- ASSIGNED TASK
An exact copy of the whole listing is required.

- EXCERPTED RECORDS
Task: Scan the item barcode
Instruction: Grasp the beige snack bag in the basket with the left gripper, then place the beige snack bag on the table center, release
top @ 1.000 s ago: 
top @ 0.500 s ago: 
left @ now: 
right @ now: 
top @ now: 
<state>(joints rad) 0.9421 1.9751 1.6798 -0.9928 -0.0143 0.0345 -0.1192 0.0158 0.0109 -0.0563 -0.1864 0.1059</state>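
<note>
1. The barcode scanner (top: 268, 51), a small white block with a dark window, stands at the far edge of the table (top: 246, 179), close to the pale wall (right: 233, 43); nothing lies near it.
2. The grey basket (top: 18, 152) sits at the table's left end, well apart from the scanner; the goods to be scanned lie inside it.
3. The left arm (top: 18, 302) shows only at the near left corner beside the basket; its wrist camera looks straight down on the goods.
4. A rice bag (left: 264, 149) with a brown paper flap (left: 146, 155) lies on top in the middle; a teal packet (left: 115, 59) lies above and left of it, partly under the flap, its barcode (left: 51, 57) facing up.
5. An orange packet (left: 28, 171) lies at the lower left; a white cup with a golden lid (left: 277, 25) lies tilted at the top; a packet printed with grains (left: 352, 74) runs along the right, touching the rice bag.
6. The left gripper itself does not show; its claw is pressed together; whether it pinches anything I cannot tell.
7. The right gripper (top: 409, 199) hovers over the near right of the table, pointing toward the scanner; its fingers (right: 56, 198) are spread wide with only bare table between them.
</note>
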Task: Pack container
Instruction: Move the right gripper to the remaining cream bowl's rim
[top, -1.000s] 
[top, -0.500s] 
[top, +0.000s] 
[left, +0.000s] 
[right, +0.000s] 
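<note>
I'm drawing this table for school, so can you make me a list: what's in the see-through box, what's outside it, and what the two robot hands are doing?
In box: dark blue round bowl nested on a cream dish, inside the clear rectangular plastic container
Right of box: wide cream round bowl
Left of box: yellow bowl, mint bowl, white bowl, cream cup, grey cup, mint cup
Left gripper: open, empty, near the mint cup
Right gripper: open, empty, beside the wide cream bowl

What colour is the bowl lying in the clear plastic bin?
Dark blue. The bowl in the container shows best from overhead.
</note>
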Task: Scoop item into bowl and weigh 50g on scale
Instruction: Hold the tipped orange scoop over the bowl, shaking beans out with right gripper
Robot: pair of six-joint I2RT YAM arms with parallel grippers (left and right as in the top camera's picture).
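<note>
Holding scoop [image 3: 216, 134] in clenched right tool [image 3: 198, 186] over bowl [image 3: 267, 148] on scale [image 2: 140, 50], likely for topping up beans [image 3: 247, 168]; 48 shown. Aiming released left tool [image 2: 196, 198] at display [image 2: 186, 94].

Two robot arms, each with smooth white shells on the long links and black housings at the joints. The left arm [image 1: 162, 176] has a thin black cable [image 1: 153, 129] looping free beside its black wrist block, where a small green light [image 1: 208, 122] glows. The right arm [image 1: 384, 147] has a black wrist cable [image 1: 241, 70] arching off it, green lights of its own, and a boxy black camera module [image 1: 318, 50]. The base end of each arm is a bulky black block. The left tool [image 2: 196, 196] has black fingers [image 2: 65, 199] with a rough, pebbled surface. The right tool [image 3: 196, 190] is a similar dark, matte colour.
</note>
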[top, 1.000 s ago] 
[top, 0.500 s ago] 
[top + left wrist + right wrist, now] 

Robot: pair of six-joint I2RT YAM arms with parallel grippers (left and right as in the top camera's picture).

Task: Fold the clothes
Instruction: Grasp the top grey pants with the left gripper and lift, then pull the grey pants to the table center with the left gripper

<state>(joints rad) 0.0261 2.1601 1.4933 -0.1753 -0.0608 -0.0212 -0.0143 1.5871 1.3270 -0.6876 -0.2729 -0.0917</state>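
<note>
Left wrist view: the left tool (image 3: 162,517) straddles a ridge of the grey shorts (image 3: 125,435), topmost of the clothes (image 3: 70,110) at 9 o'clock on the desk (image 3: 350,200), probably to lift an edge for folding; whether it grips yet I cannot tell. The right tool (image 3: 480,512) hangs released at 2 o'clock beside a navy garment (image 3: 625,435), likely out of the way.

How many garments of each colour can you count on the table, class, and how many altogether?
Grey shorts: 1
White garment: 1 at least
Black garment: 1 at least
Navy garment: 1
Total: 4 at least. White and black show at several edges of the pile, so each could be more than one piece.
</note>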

- REPLY
Task: Scan the item barcode
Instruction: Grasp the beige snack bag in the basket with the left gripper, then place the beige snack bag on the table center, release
top @ 1.000 s ago: 
top @ 0.500 s ago: 
left @ now: 
right @ now: 
top @ now: 
<state>(joints rad) 0.9421 1.9751 1.6798 -0.9928 -0.0143 0.0345 -0.1192 0.0158 0.0109 -0.0563 -0.1864 0.1059</state>
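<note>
1. The barcode scanner (top: 268, 51), a small white block with a dark window, stands at the far edge of the table (top: 246, 179), close to the pale wall (right: 233, 43); nothing lies near it.
2. The grey basket (top: 18, 152) sits at the table's left end, well apart from the scanner; the goods to be scanned lie inside it.
3. The left arm (top: 18, 302) shows only at the near left corner beside the basket; its wrist camera looks straight down on the goods.
4. A rice bag (left: 264, 149) with a brown paper flap (left: 146, 155) lies on top in the middle; a teal packet (left: 115, 59) lies above and left of it, partly under the flap, its barcode (left: 51, 57) facing up.
5. An orange packet (left: 28, 171) lies at the lower left; a white cup with a golden lid (left: 277, 25) lies tilted at the top; a packet printed with grains (left: 352, 74) runs along the right, touching the rice bag.
6. The left gripper itself does not show; its claw is pressed together; whether it pinches anything I cannot tell.
7. The right gripper (top: 409, 199) hovers over the near right of the table, pointing toward the scanner; its fingers (right: 56, 198) are spread wide with only bare table between them.
</note>
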Task: Pack container
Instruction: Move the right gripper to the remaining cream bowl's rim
[top, -1.000s] 
[top, -0.500s] 
[top, +0.000s] 
[left, +0.000s] 
[right, +0.000s] 
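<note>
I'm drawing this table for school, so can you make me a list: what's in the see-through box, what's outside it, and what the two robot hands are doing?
In box: dark blue round bowl nested on a cream dish, inside the clear rectangular plastic container
Right of box: wide cream round bowl
Left of box: yellow bowl, mint bowl, white bowl, cream cup, grey cup, mint cup
Left gripper: open, empty, near the mint cup
Right gripper: open, empty, beside the wide cream bowl

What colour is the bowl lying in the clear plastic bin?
Dark blue. The bowl in the container shows best from overhead.
</note>
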Task: Scoop item into bowl and weigh 50g on scale
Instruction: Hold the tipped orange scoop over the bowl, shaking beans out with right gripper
Robot: pair of six-joint I2RT YAM arms with parallel grippers (left and right as in the top camera's picture).
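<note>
Holding scoop [image 3: 216, 134] in clenched right tool [image 3: 198, 186] over bowl [image 3: 267, 148] on scale [image 2: 140, 50], likely for topping up beans [image 3: 247, 168]; 48 shown. Aiming released left tool [image 2: 196, 198] at display [image 2: 186, 94].

Two robot arms, each with smooth white shells on the long links and black housings at the joints. The left arm [image 1: 162, 176] has a thin black cable [image 1: 153, 129] looping free beside its black wrist block, where a small green light [image 1: 208, 122] glows. The right arm [image 1: 384, 147] has a black wrist cable [image 1: 241, 70] arching off it, green lights of its own, and a boxy black camera module [image 1: 318, 50]. The base end of each arm is a bulky black block. The left tool [image 2: 196, 196] has black fingers [image 2: 65, 199] with a rough, pebbled surface. The right tool [image 3: 196, 190] is a similar dark, matte colour.
</note>
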[top, 1.000 s ago] 
[top, 0.500 s ago] 
[top + left wrist + right wrist, now] 

Robot: pair of six-joint I2RT YAM arms with parallel grippers (left and right as in the top camera's picture).

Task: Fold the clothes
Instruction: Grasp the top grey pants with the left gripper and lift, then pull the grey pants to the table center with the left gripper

<state>(joints rad) 0.0261 2.1601 1.4933 -0.1753 -0.0608 -0.0212 -0.0143 1.5871 1.3270 -0.6876 -0.2729 -0.0917</state>
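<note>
Left wrist view: the left tool (image 3: 162,517) straddles a ridge of the grey shorts (image 3: 125,435), topmost of the clothes (image 3: 70,110) at 9 o'clock on the desk (image 3: 350,200), probably to lift an edge for folding; whether it grips yet I cannot tell. The right tool (image 3: 480,512) hangs released at 2 o'clock beside a navy garment (image 3: 625,435), likely out of the way.

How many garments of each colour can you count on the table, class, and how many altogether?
Grey shorts: 1
White garment: 1 at least
Black garment: 1 at least
Navy garment: 1
Total: 4 at least. White and black show at several edges of the pile, so each could be more than one piece.
</note>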

The exercise requires no additional answer.